東京都・大阪中央卸売市場における月別県別入荷実績

 東京都中央卸売市場の月別入荷実績(令和4年)を見ると、通年にわたって茨城県からの入荷が大部分を占める。周年で入荷されているが、暑さに弱いため6~8月まで入荷量が減少する。

タイトル: p030b
 
 大阪中央卸売市場の月別入荷実績(令和4年)を見ると、通年にわたり茨城県、福岡県からの入荷が見られ、旬を迎える冬場は大阪府からの入荷も増える。鍋物需要が高まる年末から年始にかけて入荷が増加する。

タイトル: p031a

東京都中央卸売市場における価格の推移

 東京都中央卸売市場におけるみずなの価格(令和4年)は、1キログラム当たり250~429円(年平均333円)の幅で推移した。
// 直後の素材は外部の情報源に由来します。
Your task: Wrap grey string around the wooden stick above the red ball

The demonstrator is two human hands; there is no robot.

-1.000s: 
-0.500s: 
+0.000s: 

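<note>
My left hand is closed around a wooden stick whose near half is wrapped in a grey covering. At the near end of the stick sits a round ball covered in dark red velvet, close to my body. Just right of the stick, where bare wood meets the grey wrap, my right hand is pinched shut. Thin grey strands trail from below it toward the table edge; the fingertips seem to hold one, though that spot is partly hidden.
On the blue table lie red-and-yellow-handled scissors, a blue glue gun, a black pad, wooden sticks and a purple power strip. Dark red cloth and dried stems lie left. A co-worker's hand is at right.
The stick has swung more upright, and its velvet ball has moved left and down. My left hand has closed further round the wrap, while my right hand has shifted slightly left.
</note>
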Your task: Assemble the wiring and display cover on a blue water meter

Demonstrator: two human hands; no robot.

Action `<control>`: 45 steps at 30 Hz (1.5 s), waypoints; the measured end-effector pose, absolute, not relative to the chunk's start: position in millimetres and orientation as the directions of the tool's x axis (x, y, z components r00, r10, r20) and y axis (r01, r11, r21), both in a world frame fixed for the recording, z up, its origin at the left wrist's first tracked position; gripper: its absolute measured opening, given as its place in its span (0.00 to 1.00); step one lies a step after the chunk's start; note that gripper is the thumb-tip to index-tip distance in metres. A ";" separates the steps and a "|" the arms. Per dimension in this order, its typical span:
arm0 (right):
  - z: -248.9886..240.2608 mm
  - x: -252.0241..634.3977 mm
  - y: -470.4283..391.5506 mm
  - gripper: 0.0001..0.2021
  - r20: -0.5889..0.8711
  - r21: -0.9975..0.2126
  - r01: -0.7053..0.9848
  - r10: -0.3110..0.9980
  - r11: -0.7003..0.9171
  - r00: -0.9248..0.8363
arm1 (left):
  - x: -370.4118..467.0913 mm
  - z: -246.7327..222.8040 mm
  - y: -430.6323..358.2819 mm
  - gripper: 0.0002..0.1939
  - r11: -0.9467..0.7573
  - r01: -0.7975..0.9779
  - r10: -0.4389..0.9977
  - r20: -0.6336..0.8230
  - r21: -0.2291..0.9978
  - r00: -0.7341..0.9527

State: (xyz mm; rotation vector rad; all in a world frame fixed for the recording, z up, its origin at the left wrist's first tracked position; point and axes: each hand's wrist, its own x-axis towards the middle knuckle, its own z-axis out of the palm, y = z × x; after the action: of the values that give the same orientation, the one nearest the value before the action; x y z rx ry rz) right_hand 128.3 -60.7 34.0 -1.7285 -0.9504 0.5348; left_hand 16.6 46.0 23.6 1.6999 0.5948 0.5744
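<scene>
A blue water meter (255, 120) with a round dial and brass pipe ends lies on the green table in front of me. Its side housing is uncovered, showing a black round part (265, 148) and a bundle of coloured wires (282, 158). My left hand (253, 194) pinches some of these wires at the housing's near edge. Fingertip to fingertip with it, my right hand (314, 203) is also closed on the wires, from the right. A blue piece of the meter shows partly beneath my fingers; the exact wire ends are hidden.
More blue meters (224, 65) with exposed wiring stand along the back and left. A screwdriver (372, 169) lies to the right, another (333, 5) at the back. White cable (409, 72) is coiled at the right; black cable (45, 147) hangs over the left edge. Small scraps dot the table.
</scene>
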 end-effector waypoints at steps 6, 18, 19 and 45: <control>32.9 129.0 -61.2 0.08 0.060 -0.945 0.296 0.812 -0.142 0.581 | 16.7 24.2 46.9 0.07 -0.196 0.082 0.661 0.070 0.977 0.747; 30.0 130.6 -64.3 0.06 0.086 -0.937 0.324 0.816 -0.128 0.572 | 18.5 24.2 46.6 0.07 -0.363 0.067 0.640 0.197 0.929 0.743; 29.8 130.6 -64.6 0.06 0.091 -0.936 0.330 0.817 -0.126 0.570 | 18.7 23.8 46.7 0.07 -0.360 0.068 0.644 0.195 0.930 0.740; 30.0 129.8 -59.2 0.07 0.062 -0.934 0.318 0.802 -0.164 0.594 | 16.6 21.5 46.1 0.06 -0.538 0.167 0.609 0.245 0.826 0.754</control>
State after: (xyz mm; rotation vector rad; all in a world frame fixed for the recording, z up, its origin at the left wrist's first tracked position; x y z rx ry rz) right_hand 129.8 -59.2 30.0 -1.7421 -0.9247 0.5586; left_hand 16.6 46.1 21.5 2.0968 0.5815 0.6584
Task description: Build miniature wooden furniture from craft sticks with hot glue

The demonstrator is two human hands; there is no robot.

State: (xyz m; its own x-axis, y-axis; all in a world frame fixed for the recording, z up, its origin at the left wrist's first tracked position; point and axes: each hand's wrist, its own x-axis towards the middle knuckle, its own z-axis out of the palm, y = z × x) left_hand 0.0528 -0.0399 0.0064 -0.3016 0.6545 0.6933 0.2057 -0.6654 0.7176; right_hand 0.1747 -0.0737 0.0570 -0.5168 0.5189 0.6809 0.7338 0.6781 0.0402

天候の影響は受けるものの、暑さに弱いことから、6月以降は入荷量の減少に伴い価格は上昇傾向となる。

タイトル: p031b

消費動向など

 かつては関西地方でのみ知られていた京都の伝統野菜のみずなだが、近年は全国的に知られる野菜で、一年中市場に出回っている。
 肉や魚の臭みを消す作用があるため、鍋物で使われるほか、最近ではサラダなどの生食も定着している。みずなの歯触りを生かした「はりはり鍋」は関西の冬の定番でもある。みずなと一緒に煮るのは鯨肉だったが、手に入りにくい現在は、牛肉や豚肉、鴨肉などが使われ、相性の良い油揚げなども加えて親しまれている。
 若緑色の葉や白い茎、軽やかな食感から、淡白な印象のみずなだが、βカロテンを豊富に含む緑黄色野菜である。ビタミンCやビタミンEも豊富で、皮膚や粘膜の健康を保つ効果があることから、冬の乾燥時期の風邪や肌荒れの予防、疲労回復などの効果が期待できる。